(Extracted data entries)
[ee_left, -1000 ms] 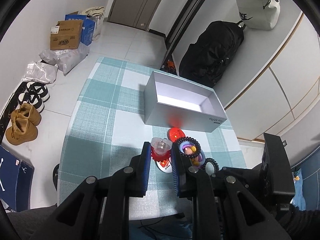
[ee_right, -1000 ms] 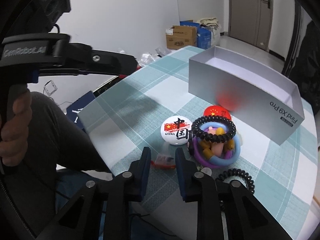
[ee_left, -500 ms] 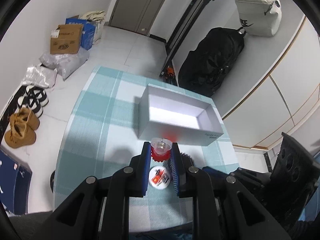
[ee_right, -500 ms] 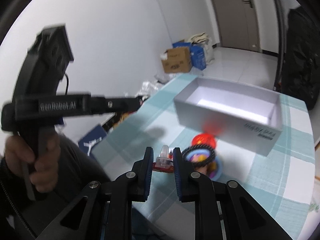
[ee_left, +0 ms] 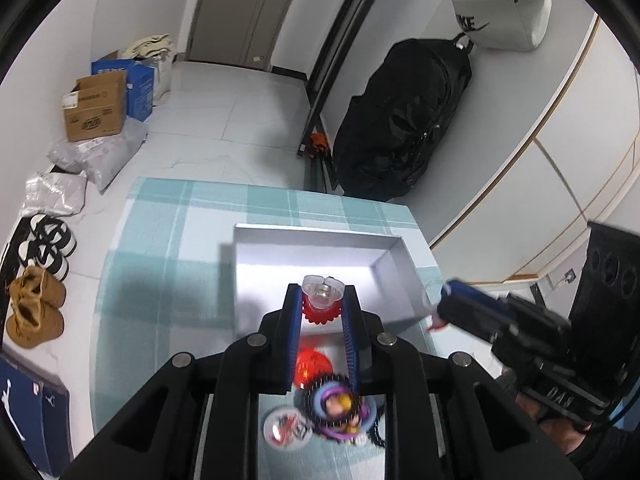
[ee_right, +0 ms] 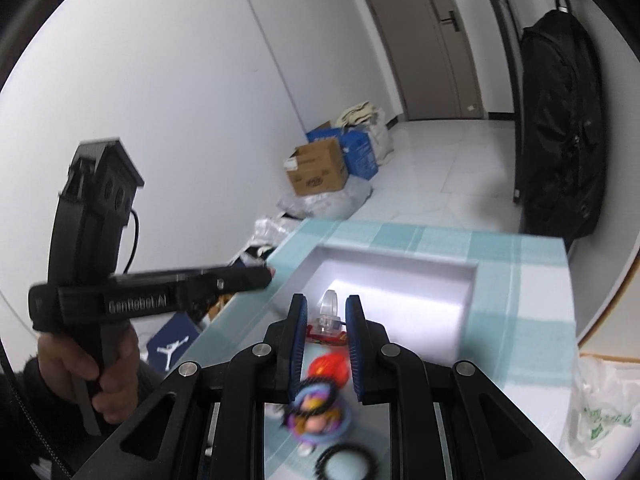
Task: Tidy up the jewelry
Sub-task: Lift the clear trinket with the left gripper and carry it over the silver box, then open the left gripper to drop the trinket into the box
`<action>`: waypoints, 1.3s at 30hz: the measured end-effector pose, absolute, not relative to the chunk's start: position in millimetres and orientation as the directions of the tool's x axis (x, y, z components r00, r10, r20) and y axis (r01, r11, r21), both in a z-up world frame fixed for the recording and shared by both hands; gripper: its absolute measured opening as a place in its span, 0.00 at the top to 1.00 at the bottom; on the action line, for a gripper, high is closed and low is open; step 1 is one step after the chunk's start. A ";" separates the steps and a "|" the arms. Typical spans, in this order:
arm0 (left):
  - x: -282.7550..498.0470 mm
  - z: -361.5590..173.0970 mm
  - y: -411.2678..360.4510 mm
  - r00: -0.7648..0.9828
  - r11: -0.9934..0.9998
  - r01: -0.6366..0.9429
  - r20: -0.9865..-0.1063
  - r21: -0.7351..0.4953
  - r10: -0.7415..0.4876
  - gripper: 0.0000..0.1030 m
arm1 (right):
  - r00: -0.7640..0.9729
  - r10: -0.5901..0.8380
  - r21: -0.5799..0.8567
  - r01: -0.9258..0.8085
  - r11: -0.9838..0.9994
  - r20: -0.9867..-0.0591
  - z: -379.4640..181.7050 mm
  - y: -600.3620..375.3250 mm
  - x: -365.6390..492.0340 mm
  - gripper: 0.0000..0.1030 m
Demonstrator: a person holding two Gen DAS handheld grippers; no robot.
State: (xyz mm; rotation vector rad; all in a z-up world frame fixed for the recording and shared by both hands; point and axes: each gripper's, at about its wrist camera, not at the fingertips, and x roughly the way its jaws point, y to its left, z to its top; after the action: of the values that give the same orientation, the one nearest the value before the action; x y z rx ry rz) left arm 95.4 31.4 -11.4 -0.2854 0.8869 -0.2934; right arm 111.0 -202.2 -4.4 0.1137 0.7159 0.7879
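Observation:
My left gripper [ee_left: 322, 295] is shut on a red cog-edged badge [ee_left: 320, 312] with a clear clip on top. It hangs over the near wall of the open grey box [ee_left: 280, 236]. My right gripper [ee_right: 326, 309] is shut on a small flat red piece with a clear clip [ee_right: 328, 322], held just short of the same box [ee_right: 472, 280]. Each gripper shows in the other's view: the right gripper [ee_left: 450, 300] at the box's right corner, the left gripper [ee_right: 264, 276] at its left edge. Below lie a red round badge [ee_left: 316, 364], a white badge [ee_left: 286, 428] and a pile of hair ties [ee_left: 340, 404].
The box stands on a table with a teal checked cloth [ee_left: 168, 240]. A black coil hair tie [ee_right: 346, 464] lies near the front edge, and a plastic bag [ee_right: 600, 408] at the right. A person's hand [ee_right: 108, 372] grips the left tool. Cartons, shoes and a black bag are on the floor.
Both grippers have risen and moved forward from the pile to the box, each carrying its red piece. The pile and badges now lie under the fingers.

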 end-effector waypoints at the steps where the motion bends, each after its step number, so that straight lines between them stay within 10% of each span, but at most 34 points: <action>1: 100.3 -13.2 30.1 0.592 0.921 0.138 -0.716 -0.363 -0.371 0.86 | 0.488 0.680 0.354 -0.602 0.716 -0.547 -4.6 -202.4 120.8 0.82; 27: 161.3 -58.6 7.1 0.418 0.880 0.174 -0.775 -0.443 -0.473 0.85 | 0.409 0.691 0.498 -0.487 0.718 -0.596 -55.4 -205.5 199.0 0.81; 39: 154.8 -51.0 6.9 0.454 0.876 0.191 -0.752 -0.442 -0.478 0.54 | 0.469 0.704 0.502 -0.495 0.709 -0.533 -42.2 -220.8 194.2 0.51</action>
State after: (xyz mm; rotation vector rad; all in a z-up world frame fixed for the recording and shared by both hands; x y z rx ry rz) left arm 154.8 6.9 -51.0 -0.3143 1.0209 -0.4212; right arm 194.2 -220.8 -42.2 0.2955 0.7888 0.7483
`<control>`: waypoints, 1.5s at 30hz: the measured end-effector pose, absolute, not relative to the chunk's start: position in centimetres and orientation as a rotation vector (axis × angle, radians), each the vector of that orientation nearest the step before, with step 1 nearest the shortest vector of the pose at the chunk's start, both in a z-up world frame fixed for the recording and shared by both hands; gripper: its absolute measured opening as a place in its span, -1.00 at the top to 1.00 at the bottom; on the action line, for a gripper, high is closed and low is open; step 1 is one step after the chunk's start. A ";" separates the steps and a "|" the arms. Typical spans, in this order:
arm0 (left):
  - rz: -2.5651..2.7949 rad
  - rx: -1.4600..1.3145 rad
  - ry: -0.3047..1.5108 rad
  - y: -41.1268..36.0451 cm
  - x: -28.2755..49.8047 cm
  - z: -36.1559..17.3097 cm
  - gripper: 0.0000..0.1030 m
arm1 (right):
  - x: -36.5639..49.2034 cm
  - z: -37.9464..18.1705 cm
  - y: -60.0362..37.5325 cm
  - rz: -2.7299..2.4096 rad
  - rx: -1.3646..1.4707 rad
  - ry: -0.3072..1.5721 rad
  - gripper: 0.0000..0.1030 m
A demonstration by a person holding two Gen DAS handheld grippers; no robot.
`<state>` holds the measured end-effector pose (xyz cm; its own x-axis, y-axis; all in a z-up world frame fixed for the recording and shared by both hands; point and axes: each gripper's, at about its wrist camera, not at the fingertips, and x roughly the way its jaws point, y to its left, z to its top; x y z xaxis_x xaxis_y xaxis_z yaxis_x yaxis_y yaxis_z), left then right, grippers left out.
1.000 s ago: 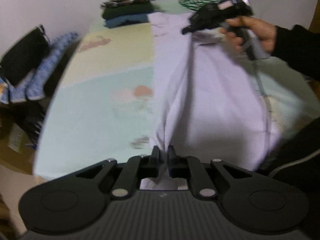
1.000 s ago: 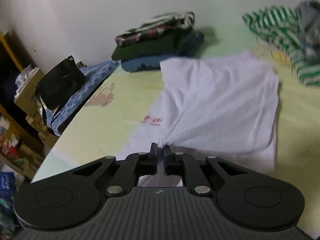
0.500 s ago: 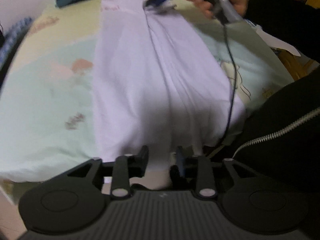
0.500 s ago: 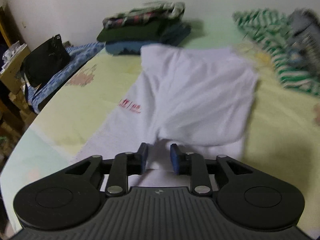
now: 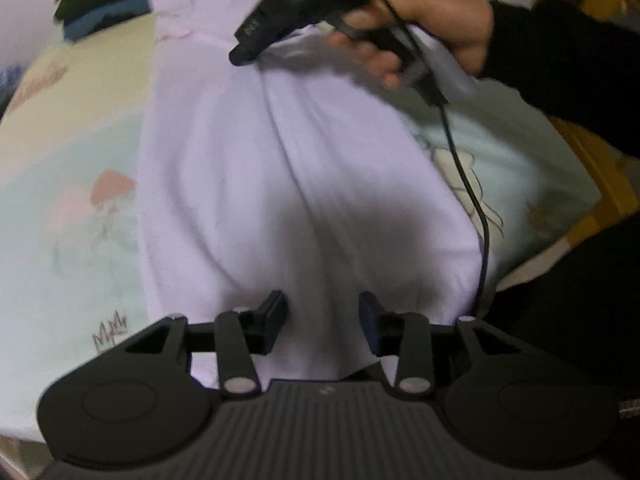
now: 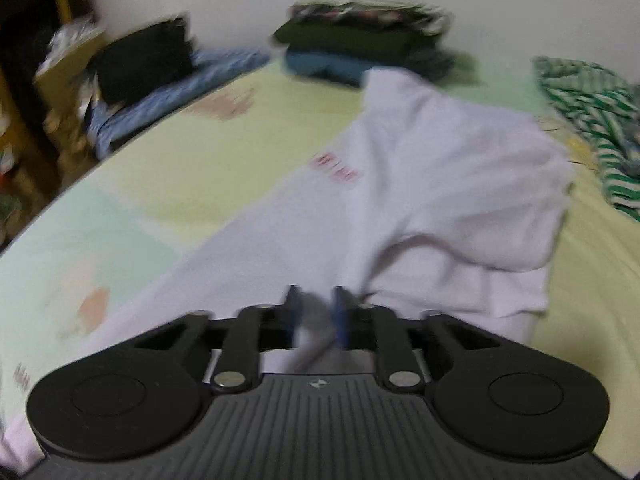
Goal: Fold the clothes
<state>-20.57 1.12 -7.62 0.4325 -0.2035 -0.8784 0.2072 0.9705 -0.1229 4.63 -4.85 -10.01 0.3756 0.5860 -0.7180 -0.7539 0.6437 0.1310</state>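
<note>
White cotton T-shirt [image 5: 288, 168] with a small red print [image 6: 335, 168] lies spread lengthwise on a bed covered by a pale yellow-and-mint cartoon-print sheet [image 5: 76, 128], its hem at the near edge and its shoulders toward the far wall. The cloth is creased down the middle, and in the right wrist view one side is doubled over on itself in a loose fold.

The left hand-held gripper [image 5: 323, 322] hangs over the near hem with its jaws apart; white cloth shows in the gap beneath them, but the pads do not press on it. The right hand-held gripper [image 6: 316, 314], seen from the left wrist view as a black tool gripped by a bare hand [image 5: 420, 28] in a black sleeve [image 5: 560, 68], sits over the far part of the shirt. Its jaws are closing, and a bunched ridge of white fabric stands between the blue-edged pads, which appear to pinch it; motion blur keeps the contact from being sharp. A black cable [image 5: 472, 196] trails from that tool across the right side of the shirt toward the near edge of the bed.

At the far end of the bed, close to the wall, sits a stack of folded clothes [image 6: 360, 44]: a patterned piece on top, dark green below it, blue at the bottom. To the far right lies a crumpled green-and-white striped garment [image 6: 592, 120]. Off the bed's left edge are a black bag [image 6: 144, 64] and a blue patterned cloth [image 6: 180, 88].
</note>
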 end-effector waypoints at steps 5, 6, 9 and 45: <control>-0.210 0.051 1.012 3.6 -21.9 -5.4 -0.19 | 1.8 -8.5 -5.3 0.978 -0.217 0.802 0.54; -0.180 0.055 1.015 4.5 -21.6 -5.5 -0.16 | 0.8 -8.3 -5.3 1.033 -0.211 0.816 0.50; -0.070 0.044 1.053 7.3 -19.5 -6.4 0.01 | -2.2 -8.6 -5.6 1.144 -0.224 0.896 0.41; 0.290 -0.023 0.887 12.6 -10.4 0.9 -0.68 | -14.8 -9.6 -7.0 0.751 -0.268 0.944 0.15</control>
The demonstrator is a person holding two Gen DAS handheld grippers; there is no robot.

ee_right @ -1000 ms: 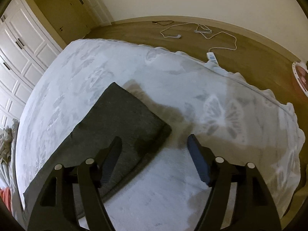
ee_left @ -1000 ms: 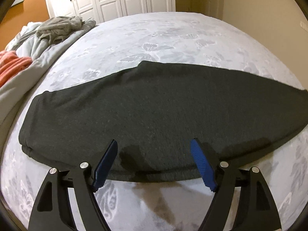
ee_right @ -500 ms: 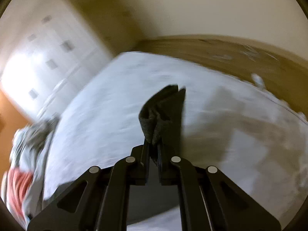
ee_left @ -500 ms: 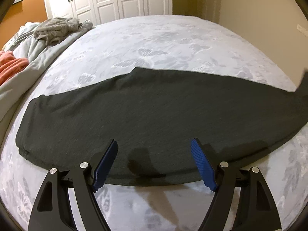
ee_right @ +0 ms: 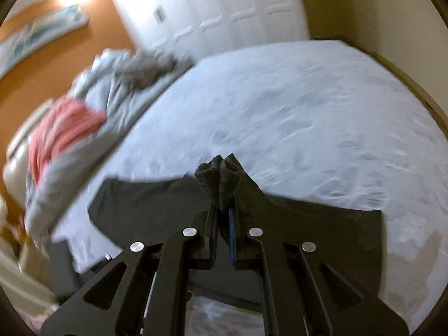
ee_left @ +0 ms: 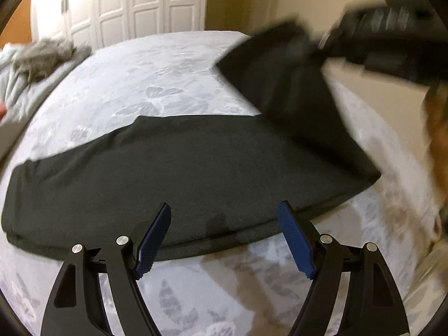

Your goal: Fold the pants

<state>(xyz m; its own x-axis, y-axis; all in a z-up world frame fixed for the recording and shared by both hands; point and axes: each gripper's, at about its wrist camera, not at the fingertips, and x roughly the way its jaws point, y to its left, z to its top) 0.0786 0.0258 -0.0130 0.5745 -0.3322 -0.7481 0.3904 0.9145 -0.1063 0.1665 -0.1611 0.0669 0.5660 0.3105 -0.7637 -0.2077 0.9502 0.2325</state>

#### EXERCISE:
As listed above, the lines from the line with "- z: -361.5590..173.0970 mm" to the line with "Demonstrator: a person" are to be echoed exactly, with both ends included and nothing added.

#### ANSWER TO THIS EXERCISE:
  - z: -361.5590..173.0970 mm
  - y: -411.2678..360.4510 mm
  - r00: -0.7648..0.9828
  - r11: -0.9934..0.9998
  - r01: -0.6366..0.9429
  - r20: -0.9865..-0.1063
  - r21: -0.7351..0.4953
  - r10: -0.7415..0.4876
  - gripper: 0.0000..0.1030 m
arm1 (right):
  - r00: -0.7640..0.9729
  - r10: -0.5901..0.8380
  - r21: -0.5799..0.8567
  - r01: -0.9258..0.8085
  - r11: -0.9838..0.9994
  - r20: -0.9867..-0.0591
  - z: -379.4640..181.7050 mm
  - y: -600.3620..375.3250 mm
  - x: -365.6390..492.0340 mm
  - gripper: 0.0000..0.1030 m
Demonstrator: a person holding two Gen DAS handheld grippers; no robot.

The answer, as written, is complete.